Your task: Could you output the complete listing given below exactly?

---

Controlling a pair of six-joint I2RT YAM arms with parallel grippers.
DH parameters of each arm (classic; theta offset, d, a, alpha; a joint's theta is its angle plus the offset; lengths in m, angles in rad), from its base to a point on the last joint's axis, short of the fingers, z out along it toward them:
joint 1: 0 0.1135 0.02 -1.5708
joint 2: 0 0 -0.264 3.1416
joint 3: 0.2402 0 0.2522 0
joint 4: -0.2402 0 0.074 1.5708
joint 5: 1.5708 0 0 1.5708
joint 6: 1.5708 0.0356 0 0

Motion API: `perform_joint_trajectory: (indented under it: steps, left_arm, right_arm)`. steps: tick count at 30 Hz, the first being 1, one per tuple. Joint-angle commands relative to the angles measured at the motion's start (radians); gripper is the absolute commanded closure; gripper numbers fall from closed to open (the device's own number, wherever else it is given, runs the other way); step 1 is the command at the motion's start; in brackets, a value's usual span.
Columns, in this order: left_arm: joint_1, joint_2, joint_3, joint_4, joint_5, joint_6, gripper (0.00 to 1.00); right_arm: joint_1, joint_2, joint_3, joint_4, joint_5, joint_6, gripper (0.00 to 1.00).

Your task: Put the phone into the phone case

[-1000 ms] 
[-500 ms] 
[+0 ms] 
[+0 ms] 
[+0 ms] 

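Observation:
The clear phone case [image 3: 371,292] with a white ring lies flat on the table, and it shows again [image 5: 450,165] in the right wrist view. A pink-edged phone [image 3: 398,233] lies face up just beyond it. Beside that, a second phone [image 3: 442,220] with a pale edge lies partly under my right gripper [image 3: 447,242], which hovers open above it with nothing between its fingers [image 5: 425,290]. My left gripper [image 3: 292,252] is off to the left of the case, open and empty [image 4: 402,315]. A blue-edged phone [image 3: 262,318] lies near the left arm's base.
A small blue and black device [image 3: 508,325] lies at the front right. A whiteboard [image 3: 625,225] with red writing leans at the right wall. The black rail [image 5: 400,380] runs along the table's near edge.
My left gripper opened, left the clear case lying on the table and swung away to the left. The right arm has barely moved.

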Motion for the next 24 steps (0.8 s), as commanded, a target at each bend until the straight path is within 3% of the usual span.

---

Output of the exercise:
Controlling a pair of six-joint I2RT YAM arms with parallel grippers.
DH parameters of each arm (classic; theta offset, d, a, alpha; a joint's theta is its angle plus the offset; lengths in m, angles in rad), from its base to a point on the last joint's axis, short of the fingers, z out along it toward them:
joint 1: 0 0.1135 0.02 -1.5708
joint 2: 0 0 -0.264 3.1416
joint 3: 0.2402 0 0.2522 0
joint 4: -0.2402 0 0.074 1.5708
joint 5: 1.5708 0 0 1.5708
joint 6: 1.5708 0.0356 0 0

Motion API: `perform_joint_trajectory: (indented under it: steps, left_arm, right_arm)`. steps: tick count at 30 Hz, the first being 1, one per tuple. Joint-angle commands relative to the angles measured at the motion's start (radians); gripper is the absolute commanded closure; gripper numbers fall from closed to open (the device's own number, wherever else it is given, runs the other way); step 1 is the command at the motion's start; in brackets, a value's usual span.
Columns, in this order: left_arm: joint_1, joint_2, joint_3, joint_4, joint_5, joint_6, gripper (0.00 to 1.00); right_arm: joint_1, joint_2, joint_3, joint_4, joint_5, joint_6, gripper (0.00 to 1.00).

Your task: Put the phone into the phone case

[-1000 ms] 
[-500 ms] 
[+0 ms] 
[+0 ms] 
[+0 ms] 

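Observation:
The clear phone case [image 3: 371,292] with a white ring lies flat on the table, and it shows again [image 5: 450,165] in the right wrist view. A pink-edged phone [image 3: 398,233] lies face up just beyond it. Beside that, a second phone [image 3: 442,220] with a pale edge lies partly under my right gripper [image 3: 447,242], which hovers open above it with nothing between its fingers [image 5: 425,290]. My left gripper [image 3: 292,252] is off to the left of the case, open and empty [image 4: 402,315]. A blue-edged phone [image 3: 262,318] lies near the left arm's base.
A small blue and black device [image 3: 508,325] lies at the front right. A whiteboard [image 3: 625,225] with red writing leans at the right wall. The black rail [image 5: 400,380] runs along the table's near edge.
My left gripper opened, left the clear case lying on the table and swung away to the left. The right arm has barely moved.
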
Motion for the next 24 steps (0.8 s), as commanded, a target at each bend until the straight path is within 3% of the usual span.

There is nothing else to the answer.